Work item
Your job is to copy every line in the material containing the word "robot".

----

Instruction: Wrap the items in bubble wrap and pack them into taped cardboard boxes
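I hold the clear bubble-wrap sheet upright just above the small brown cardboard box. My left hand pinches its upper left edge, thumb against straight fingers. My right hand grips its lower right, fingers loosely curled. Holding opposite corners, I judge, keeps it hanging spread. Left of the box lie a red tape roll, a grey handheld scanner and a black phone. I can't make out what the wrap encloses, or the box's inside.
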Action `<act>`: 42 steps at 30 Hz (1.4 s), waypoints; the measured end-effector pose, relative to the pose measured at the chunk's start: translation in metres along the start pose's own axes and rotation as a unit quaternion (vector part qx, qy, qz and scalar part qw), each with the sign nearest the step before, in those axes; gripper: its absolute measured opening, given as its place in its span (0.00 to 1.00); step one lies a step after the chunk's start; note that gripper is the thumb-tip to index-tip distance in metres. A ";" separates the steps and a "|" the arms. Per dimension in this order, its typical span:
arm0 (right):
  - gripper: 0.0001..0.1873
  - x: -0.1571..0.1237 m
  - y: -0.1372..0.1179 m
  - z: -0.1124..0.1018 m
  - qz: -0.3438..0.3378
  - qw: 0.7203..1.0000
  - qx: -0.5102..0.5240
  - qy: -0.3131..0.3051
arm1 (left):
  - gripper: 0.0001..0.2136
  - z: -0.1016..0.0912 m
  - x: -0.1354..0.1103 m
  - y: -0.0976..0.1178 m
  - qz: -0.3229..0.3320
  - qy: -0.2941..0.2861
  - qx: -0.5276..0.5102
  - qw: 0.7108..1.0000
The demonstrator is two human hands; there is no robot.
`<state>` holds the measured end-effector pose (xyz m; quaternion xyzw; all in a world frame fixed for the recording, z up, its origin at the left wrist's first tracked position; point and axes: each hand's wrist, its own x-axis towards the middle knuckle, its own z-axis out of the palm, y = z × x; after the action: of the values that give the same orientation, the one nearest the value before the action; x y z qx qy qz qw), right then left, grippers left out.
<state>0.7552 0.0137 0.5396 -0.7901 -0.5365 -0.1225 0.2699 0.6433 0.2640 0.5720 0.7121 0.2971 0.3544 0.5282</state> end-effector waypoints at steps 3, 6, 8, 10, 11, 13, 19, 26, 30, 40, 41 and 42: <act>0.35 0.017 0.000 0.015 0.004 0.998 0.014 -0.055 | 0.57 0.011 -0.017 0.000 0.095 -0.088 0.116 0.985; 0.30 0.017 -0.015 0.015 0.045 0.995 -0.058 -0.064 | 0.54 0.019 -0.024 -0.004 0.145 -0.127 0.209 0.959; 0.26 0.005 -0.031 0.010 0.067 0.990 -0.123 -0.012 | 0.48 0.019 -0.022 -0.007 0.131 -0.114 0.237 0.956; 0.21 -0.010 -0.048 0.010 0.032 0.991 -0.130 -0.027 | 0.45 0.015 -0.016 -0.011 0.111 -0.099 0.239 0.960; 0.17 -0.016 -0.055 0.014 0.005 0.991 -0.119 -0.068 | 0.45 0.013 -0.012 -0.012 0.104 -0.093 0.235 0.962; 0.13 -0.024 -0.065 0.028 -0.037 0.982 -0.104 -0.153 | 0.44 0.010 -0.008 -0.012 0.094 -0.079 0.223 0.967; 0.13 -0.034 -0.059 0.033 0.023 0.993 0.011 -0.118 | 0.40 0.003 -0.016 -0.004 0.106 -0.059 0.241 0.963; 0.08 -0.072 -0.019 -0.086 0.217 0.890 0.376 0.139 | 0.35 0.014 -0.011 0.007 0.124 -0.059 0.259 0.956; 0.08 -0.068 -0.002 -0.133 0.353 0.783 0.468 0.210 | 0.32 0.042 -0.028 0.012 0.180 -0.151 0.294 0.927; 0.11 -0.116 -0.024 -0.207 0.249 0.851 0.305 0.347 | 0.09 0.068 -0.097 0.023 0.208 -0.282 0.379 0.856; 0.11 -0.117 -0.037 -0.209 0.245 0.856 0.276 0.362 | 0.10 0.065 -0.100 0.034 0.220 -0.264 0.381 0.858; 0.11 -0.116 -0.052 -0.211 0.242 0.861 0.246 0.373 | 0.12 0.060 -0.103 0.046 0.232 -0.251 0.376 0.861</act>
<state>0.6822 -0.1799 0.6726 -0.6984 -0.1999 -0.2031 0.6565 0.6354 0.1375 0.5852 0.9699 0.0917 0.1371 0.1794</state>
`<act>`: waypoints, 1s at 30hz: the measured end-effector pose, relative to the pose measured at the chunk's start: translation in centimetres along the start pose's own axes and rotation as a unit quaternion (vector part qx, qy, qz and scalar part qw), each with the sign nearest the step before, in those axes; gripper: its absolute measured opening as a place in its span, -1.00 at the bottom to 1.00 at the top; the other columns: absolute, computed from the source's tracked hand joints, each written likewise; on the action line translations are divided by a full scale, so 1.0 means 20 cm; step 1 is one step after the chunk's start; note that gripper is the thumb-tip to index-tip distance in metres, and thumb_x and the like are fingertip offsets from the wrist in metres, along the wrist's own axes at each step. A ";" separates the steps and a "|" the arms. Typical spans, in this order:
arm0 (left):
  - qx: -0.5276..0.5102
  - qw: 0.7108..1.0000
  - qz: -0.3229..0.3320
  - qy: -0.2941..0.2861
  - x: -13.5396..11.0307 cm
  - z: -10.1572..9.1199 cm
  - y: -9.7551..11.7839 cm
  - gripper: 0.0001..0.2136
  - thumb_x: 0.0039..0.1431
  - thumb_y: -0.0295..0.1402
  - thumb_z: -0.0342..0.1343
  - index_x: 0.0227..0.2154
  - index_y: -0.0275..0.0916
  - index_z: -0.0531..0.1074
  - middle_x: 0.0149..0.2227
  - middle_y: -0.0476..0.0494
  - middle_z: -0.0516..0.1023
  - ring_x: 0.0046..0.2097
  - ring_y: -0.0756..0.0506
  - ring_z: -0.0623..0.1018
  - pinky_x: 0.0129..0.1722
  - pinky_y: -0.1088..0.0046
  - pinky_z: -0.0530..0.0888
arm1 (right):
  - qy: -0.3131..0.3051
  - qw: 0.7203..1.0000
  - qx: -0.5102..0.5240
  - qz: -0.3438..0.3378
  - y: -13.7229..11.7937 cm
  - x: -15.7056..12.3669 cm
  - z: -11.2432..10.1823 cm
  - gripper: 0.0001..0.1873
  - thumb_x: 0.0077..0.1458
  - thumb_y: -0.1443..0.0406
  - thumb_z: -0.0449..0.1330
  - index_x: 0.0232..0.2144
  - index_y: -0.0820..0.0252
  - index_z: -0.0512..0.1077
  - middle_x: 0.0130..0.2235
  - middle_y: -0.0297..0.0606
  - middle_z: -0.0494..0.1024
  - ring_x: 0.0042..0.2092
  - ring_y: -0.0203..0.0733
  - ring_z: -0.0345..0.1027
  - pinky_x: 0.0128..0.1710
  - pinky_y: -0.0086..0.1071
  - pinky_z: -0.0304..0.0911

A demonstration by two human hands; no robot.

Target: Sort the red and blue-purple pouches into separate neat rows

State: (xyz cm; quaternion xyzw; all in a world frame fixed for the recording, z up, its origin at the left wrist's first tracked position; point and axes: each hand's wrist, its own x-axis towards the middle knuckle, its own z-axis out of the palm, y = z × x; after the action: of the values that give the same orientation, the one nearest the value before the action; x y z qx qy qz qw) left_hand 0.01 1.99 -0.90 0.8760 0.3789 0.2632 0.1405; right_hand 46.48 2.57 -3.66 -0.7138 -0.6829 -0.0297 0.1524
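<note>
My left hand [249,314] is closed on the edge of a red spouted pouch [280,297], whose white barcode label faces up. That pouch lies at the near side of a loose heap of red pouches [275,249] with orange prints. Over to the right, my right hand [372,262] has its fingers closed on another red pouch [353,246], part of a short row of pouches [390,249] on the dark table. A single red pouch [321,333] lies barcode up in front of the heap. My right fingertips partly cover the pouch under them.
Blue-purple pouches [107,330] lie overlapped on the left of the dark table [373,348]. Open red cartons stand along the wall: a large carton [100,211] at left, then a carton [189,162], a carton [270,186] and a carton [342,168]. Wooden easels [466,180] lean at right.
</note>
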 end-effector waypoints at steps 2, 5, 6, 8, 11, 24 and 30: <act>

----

Result of the task
The demonstrator is two human hands; there is no robot.
A demonstration by two human hands; no robot.

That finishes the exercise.